→ **What the task asks**
Please repeat the whole listing exactly, but leave out any picture it holds.

- - -

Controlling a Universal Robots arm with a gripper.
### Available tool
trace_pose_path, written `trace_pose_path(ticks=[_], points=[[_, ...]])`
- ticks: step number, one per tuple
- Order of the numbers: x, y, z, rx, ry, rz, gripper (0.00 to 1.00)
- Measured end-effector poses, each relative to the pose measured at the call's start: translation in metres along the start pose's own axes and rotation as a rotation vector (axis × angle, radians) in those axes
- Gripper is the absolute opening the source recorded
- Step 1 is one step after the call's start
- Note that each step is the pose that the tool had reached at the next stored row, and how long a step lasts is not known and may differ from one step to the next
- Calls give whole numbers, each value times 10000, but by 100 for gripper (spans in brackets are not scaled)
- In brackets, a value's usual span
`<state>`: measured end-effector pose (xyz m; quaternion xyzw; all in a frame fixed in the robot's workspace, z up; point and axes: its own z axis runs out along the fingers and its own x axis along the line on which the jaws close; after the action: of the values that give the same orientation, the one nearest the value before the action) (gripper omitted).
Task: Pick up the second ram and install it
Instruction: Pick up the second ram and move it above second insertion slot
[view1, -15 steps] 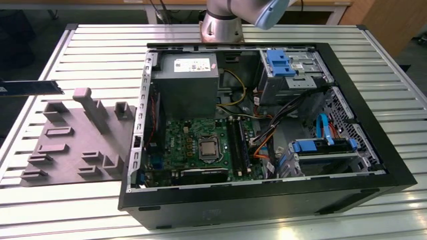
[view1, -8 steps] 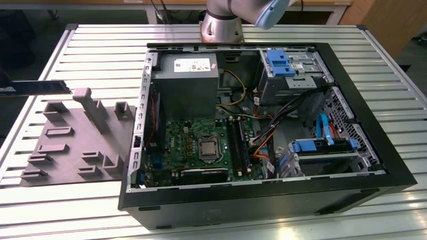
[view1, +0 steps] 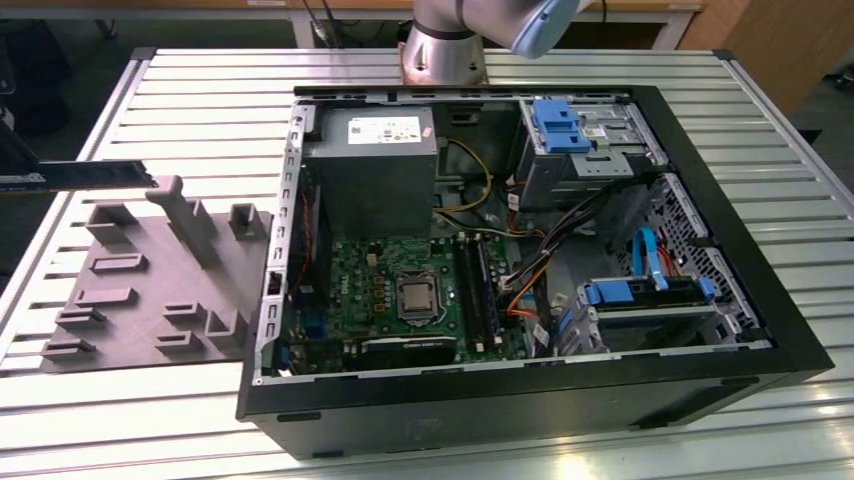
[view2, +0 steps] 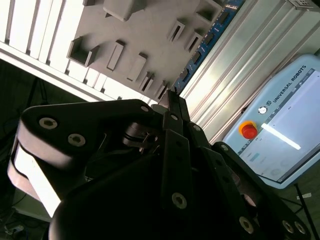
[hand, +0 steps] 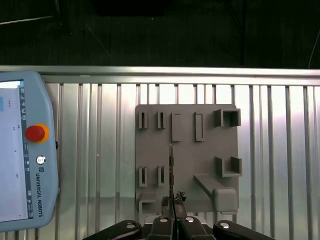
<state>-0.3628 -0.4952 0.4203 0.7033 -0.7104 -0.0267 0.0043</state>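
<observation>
My gripper (hand: 172, 201) is shut on the second ram (hand: 171, 167), which I see edge-on in the first wrist view, above the grey moulded tray (hand: 200, 150). In the second wrist view the dark blue-green stick (view2: 210, 42) with its black chips runs out from the fingertips (view2: 172, 100), beside the tray (view2: 140, 30). In the exterior view the ram (view1: 83, 173) hangs level in the air, coming in from the exterior view's left edge above the tray's (view1: 147, 290) far end. The black memory slots (view1: 478, 285) lie on the motherboard inside the open computer case (view1: 747, 330).
The arm's base (view1: 447, 50) stands behind the case. The case holds a grey power supply (view1: 371, 160), blue drive brackets (view1: 561, 125) and loose cables. A teach pendant (hand: 22, 150) with a red button lies on the slatted table (hand: 280, 130) beside the tray.
</observation>
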Motion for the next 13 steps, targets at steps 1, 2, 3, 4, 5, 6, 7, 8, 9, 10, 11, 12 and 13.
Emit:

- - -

→ **Solution**
Controlling a Universal Robots arm with a gripper.
### Available tool
trace_pose_path, written `trace_pose_path(ticks=[_], points=[[_, ...]])`
- ticks: step number, one per tuple
- Order of the numbers: x, y, z, rx, ry, rz, gripper (0.00 to 1.00)
- Measured end-effector poses, each relative to the pose measured at the call's start: translation in metres along the start pose's own axes and rotation as a rotation vector (axis × angle, radians) in those axes
- Gripper is the absolute opening the source recorded
- Step 1 is one step after the call's start
- Note that each step is the pose that the tool had reached at the next stored row, and how long a step lasts is not known and may differ from one step to the next
- Calls give whole numbers, each value times 10000, but by 100 for gripper (spans in brackets are not scaled)
- In brackets, a value's usual span
`<state>`: measured end-effector pose (xyz m; quaternion xyzw; all in a frame fixed in the robot's workspace, z up; point and axes: its own z axis runs out along the fingers and its own x axis along the line on which the jaws close; after the action: of the values that give the same orientation, the one nearest the value before the action) (gripper omitted).
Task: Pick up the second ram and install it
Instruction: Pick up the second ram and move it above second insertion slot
[view1, -15 steps] 
[view1, -8 steps] 
[view1, +0 steps] 
[view2, +0 steps] 
[hand, +0 steps] 
<state>-0.3628 -0.4952 0.4203 0.7033 -0.7104 -0.0267 0.0043</state>
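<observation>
My gripper (hand: 172, 201) is shut on the second ram (hand: 171, 167), which I see edge-on in the first wrist view, above the grey moulded tray (hand: 200, 150). In the second wrist view the dark blue-green stick (view2: 210, 42) with its black chips runs out from the fingertips (view2: 172, 100), beside the tray (view2: 140, 30). In the exterior view the ram (view1: 83, 173) hangs level in the air, coming in from the exterior view's left edge above the tray's (view1: 147, 290) far end. The black memory slots (view1: 478, 285) lie on the motherboard inside the open computer case (view1: 747, 330).
The arm's base (view1: 447, 50) stands behind the case. The case holds a grey power supply (view1: 371, 160), blue drive brackets (view1: 561, 125) and loose cables. A teach pendant (hand: 22, 150) with a red button lies on the slatted table (hand: 280, 130) beside the tray.
</observation>
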Motion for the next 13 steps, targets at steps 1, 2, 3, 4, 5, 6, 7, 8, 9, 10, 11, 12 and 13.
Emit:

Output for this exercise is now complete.